■ **TASK OBJECTIVE**:
Only the lines from the beginning of the data through the one with "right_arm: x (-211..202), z" belong in the answer, each retyped exactly, with pictures left out.

======== EXERCISE MATERIALS ========

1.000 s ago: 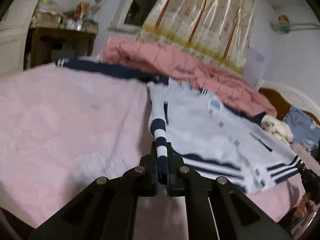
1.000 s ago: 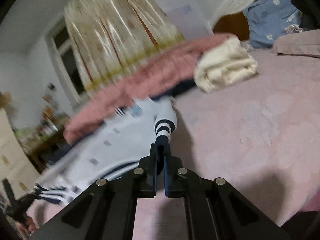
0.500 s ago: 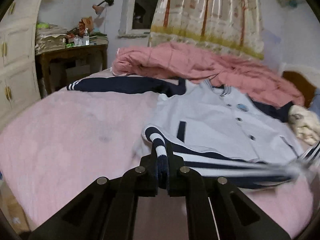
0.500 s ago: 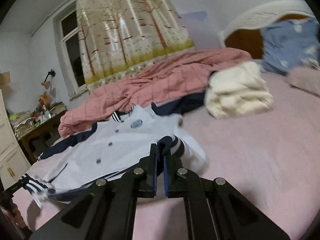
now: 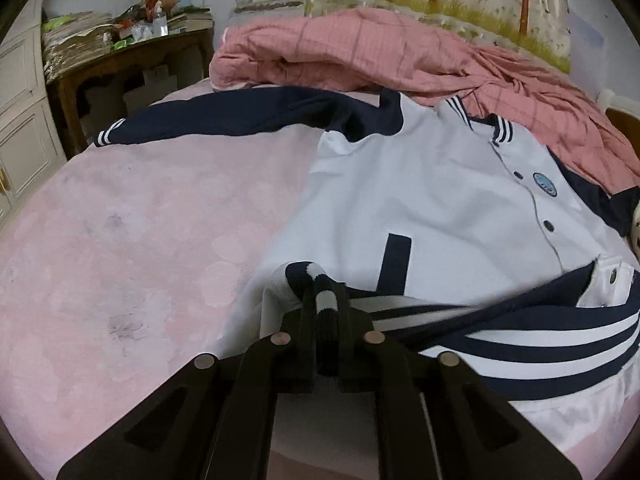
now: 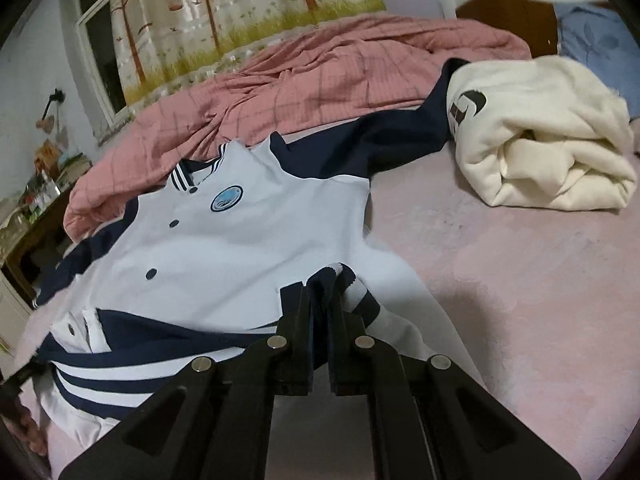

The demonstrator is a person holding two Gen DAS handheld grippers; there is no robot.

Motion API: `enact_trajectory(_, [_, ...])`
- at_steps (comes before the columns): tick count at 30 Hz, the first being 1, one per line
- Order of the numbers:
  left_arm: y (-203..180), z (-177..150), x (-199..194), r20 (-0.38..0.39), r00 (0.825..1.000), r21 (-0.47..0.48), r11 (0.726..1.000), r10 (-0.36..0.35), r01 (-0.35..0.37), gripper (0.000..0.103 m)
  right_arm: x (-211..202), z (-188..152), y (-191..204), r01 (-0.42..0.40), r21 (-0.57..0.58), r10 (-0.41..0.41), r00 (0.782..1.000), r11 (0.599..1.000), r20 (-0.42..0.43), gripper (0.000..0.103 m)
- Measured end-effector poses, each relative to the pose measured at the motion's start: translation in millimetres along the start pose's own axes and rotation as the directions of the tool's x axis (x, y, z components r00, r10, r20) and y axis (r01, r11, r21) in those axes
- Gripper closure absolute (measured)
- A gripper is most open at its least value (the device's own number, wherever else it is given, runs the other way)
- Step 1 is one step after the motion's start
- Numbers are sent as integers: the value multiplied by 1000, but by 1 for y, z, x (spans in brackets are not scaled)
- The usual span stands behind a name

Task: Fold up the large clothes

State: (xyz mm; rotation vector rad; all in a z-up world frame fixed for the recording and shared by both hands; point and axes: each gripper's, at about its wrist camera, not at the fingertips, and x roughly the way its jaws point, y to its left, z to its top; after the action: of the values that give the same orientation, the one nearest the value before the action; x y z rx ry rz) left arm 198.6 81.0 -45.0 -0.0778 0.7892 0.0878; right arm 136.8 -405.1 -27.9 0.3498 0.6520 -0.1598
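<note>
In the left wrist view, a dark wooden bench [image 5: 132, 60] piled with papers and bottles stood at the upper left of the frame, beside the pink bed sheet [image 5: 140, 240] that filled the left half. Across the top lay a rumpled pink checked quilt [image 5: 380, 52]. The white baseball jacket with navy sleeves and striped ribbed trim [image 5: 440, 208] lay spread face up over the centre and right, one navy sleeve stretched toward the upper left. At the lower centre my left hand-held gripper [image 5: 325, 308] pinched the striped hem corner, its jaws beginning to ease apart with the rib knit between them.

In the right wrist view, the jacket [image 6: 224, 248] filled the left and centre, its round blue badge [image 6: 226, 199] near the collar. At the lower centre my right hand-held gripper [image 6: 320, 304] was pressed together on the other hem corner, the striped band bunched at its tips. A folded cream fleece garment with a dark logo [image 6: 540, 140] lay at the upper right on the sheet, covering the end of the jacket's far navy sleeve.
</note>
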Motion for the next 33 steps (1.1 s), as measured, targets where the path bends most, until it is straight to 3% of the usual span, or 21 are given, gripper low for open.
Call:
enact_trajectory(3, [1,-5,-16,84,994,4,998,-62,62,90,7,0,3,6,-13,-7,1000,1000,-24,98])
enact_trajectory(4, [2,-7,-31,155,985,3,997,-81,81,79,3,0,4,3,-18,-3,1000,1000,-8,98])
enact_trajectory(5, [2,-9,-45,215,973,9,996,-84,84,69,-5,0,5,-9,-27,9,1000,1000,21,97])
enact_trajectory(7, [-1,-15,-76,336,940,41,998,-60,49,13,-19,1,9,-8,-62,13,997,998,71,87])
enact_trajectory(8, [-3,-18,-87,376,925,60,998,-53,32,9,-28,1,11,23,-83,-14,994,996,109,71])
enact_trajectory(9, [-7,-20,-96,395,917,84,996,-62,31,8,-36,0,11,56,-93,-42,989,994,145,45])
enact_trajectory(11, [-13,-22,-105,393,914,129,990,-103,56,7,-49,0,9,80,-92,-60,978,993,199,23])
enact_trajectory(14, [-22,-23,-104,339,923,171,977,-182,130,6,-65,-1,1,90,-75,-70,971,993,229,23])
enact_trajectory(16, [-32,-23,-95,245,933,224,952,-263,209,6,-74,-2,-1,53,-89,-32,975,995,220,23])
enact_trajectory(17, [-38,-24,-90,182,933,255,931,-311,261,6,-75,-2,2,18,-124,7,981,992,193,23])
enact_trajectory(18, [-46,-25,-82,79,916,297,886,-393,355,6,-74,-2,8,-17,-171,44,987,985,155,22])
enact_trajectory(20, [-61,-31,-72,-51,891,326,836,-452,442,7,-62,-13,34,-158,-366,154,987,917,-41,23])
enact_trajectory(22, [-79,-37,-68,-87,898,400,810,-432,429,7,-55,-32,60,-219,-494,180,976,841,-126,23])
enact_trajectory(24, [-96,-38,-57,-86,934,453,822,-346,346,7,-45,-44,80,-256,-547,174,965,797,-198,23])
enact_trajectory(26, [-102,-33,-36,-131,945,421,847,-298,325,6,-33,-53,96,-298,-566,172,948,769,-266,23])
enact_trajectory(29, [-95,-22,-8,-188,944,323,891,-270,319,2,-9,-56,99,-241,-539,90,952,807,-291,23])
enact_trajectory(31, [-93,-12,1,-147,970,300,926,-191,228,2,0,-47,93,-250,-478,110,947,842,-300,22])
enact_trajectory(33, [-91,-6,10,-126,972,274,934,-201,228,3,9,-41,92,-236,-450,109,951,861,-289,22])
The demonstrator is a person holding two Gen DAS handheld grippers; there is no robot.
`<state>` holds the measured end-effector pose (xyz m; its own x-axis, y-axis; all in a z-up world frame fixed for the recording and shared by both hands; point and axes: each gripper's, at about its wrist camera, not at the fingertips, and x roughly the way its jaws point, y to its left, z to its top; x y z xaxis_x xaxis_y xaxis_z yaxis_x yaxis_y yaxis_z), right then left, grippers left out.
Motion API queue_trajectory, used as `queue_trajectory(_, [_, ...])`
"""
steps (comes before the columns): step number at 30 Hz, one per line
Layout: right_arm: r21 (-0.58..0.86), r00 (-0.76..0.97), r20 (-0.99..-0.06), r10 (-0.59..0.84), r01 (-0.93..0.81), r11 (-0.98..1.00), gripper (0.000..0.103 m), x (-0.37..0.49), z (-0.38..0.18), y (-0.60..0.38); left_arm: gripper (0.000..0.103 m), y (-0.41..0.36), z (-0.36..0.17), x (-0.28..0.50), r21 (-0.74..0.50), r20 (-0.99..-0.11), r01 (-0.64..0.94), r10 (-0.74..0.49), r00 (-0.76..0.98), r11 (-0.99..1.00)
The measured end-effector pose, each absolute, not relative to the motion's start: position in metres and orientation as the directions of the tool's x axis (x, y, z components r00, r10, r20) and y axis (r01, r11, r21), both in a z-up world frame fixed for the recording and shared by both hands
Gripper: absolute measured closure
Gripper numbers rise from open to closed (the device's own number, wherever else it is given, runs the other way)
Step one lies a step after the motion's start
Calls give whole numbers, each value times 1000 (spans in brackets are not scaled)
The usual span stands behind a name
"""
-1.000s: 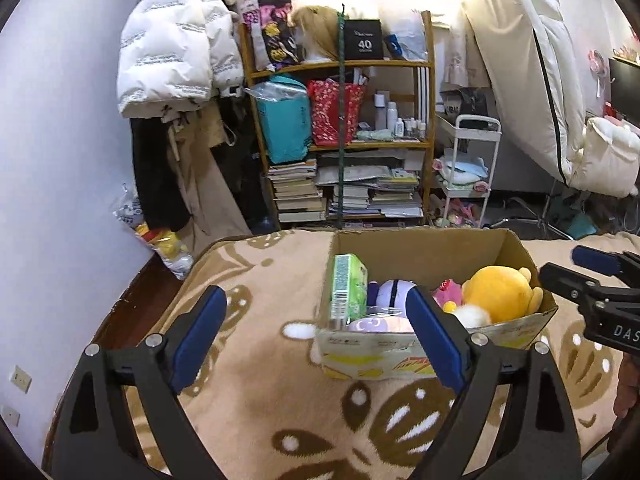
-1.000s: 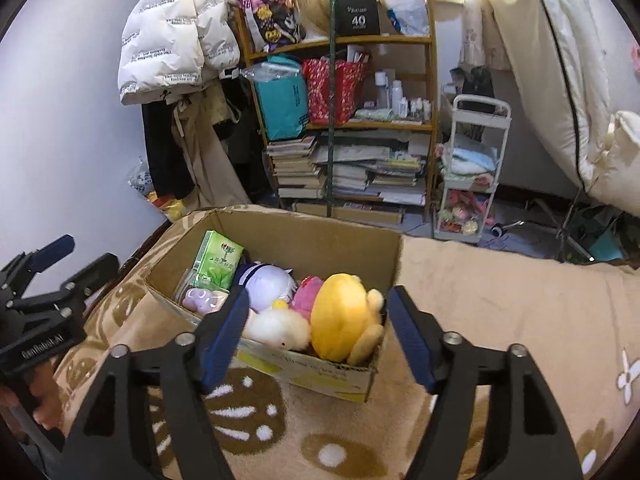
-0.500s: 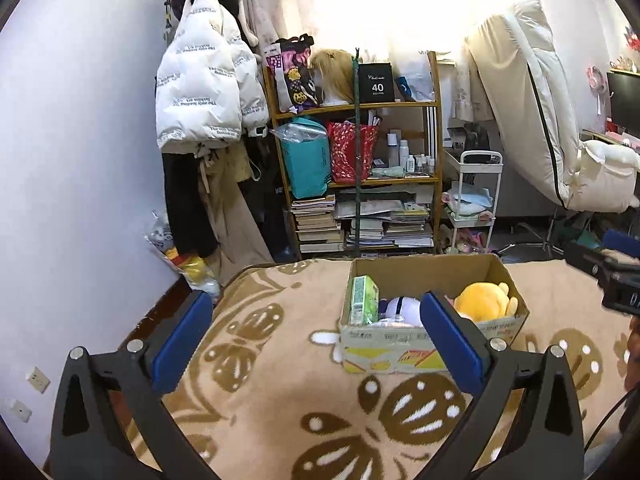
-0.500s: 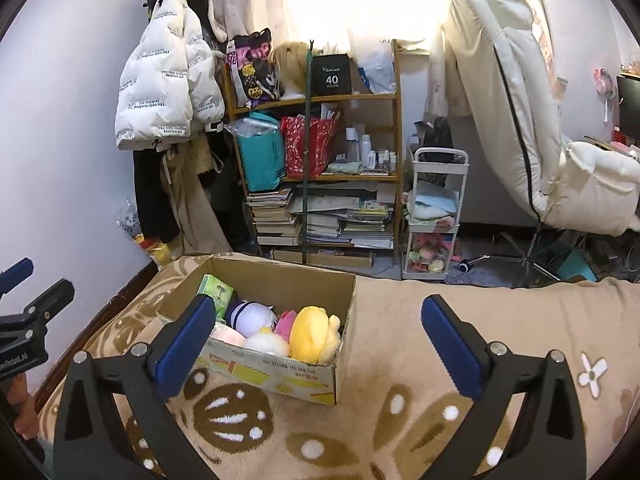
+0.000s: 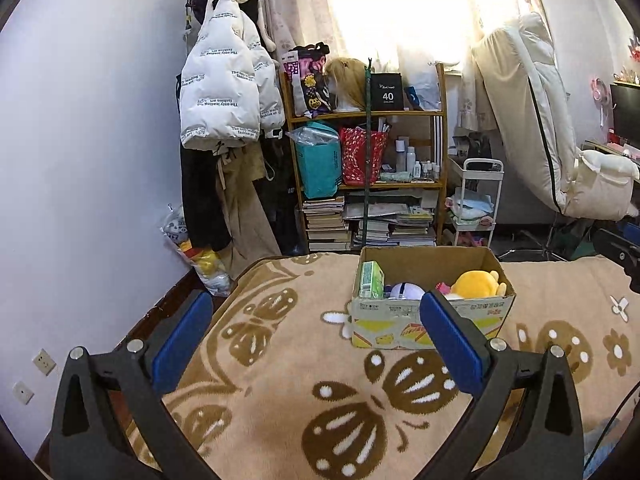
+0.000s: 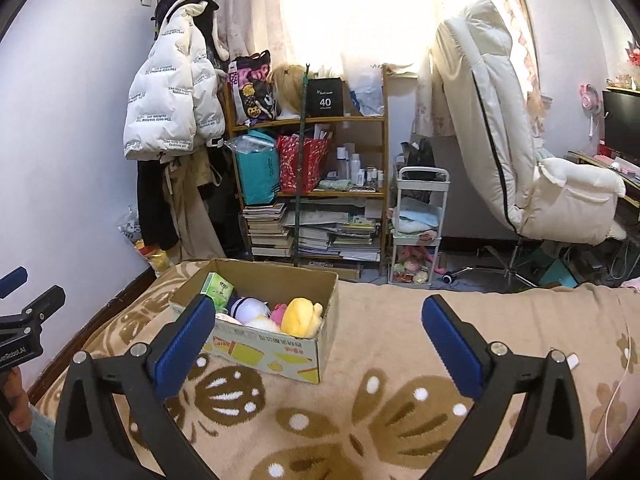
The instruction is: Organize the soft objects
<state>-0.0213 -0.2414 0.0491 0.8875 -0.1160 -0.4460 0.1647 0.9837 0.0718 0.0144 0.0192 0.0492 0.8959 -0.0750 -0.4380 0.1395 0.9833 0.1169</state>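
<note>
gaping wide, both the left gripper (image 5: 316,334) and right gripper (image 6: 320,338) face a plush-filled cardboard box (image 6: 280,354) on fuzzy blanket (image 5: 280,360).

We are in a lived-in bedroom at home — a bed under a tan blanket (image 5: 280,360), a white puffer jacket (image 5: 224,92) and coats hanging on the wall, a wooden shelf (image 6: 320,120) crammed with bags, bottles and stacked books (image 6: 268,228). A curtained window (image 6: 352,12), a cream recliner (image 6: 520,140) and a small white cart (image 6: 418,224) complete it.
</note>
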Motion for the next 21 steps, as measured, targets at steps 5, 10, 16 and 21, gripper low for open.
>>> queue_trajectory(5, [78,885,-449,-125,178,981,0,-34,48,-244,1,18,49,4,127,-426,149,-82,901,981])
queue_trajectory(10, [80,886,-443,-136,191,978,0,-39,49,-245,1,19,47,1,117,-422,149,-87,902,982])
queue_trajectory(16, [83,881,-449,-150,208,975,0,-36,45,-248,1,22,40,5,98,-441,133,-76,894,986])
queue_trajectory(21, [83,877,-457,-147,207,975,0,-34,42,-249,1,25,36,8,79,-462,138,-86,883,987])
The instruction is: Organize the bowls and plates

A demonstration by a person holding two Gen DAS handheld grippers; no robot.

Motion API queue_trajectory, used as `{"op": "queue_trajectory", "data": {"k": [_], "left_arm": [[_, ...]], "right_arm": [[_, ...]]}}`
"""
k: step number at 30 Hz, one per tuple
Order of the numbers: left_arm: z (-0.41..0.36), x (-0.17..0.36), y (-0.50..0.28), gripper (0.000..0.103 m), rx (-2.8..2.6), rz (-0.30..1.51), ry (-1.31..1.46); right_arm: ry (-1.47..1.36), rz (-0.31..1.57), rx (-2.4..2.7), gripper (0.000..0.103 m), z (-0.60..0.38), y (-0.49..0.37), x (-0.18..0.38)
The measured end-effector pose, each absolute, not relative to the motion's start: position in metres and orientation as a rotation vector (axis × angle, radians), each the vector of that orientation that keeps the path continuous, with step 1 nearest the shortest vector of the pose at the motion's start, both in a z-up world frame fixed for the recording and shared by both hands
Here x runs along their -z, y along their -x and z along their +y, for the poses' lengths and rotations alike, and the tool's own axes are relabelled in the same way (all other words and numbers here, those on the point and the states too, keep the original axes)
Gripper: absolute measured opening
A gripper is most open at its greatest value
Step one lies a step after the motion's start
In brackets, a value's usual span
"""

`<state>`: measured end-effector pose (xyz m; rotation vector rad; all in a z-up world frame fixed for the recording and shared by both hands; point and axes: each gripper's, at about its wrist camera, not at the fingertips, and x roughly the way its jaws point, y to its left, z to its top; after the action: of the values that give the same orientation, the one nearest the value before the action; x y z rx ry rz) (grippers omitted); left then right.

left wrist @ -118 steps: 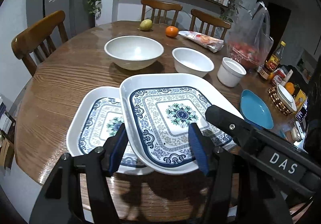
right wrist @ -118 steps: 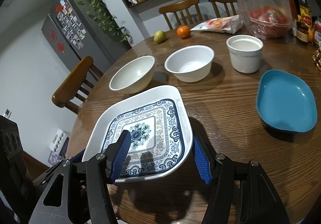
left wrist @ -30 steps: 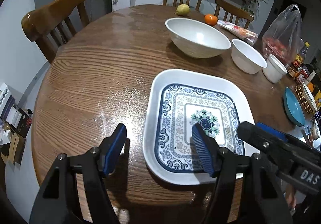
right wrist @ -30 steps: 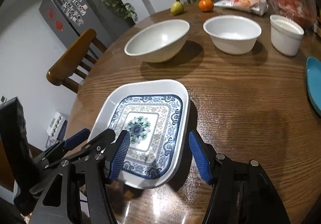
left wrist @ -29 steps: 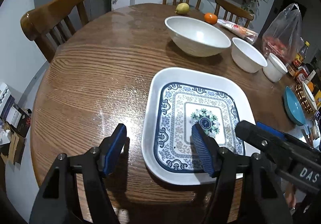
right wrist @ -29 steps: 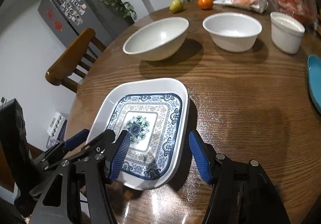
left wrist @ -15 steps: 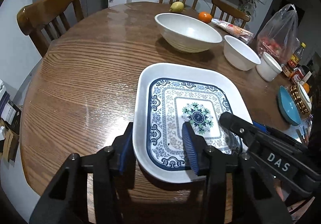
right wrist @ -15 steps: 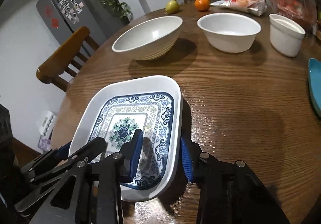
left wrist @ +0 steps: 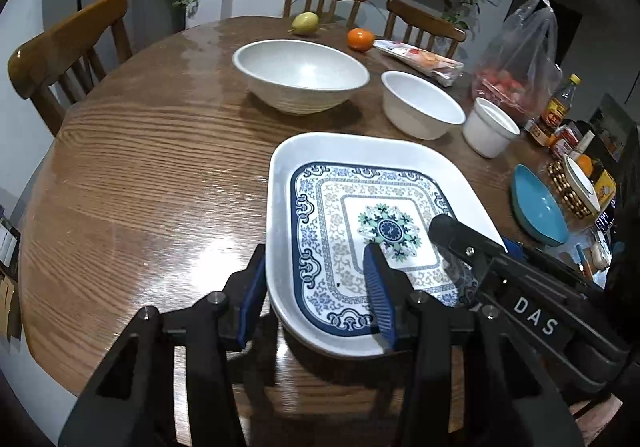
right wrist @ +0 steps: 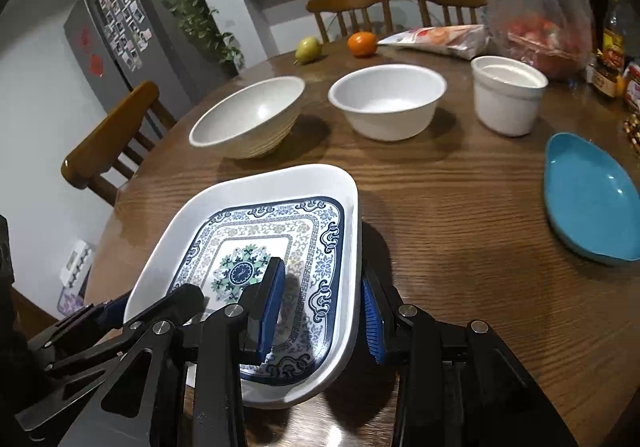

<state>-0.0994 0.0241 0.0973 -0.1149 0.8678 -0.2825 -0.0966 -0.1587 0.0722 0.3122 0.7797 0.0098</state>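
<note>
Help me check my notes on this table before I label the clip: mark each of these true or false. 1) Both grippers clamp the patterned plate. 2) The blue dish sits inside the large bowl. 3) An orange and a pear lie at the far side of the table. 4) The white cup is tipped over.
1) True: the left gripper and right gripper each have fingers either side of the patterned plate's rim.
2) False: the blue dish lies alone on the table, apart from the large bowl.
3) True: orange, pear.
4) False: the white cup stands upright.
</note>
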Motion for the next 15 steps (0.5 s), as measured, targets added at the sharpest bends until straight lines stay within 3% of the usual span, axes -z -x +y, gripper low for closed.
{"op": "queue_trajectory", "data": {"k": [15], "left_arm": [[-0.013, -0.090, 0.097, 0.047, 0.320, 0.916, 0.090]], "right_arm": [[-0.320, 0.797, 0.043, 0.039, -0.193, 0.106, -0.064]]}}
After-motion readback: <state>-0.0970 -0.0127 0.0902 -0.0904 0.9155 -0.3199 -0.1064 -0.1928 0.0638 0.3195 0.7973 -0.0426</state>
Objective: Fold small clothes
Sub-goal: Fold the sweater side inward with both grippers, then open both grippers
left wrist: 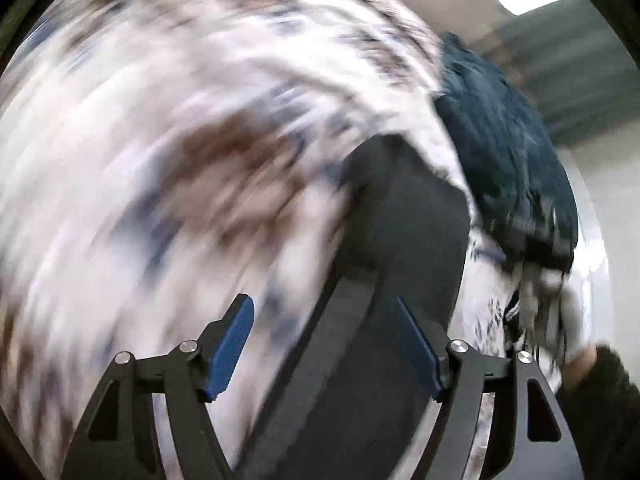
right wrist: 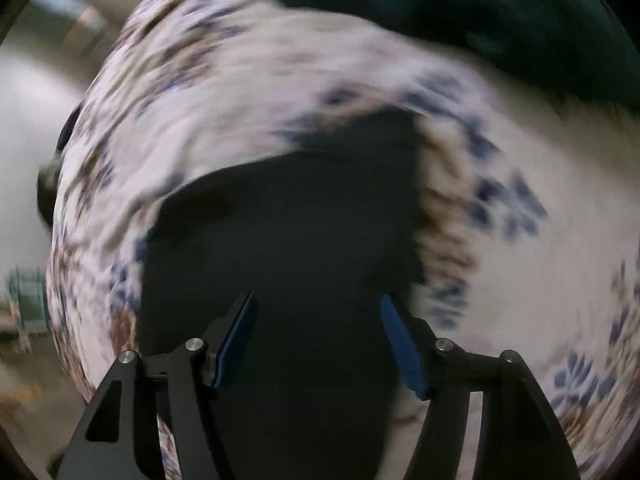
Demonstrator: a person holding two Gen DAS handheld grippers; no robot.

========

■ **RESPONSE TO THE TASK**:
1.000 s ago: 
1.000 s ago: 
0.500 s ago: 
0.500 s ago: 
now: 
now: 

The demonstrator is a person holding two Gen DAS handheld grippers; there is no robot.

Motion API: `enact_trajectory(_, [_, ...])`
- at_steps (comes before the columns): tick count at 30 Hz, the first being 1, one per line
- Order of the numbers:
  left_arm: y (-203..180), z (-177..150), x (-199..194), r20 (-0.38..0.39), r00 (0.825..1.000), r21 (-0.47..0.48), r11 (0.726..1.000), r10 (-0.36..0.35), r01 (-0.35..0.37), gripper (0.000..0.103 m)
  right_arm: x (-211..202), z (-188..152), y (-191..204), r01 (-0.42..0.40), r21 (-0.57..0.58), r10 (-0.41..0.41), r00 (0.782..1.000), r11 (0.599..1.000), r20 (-0.42..0.43), gripper (0.000..0.103 m)

Work on this exercise is done.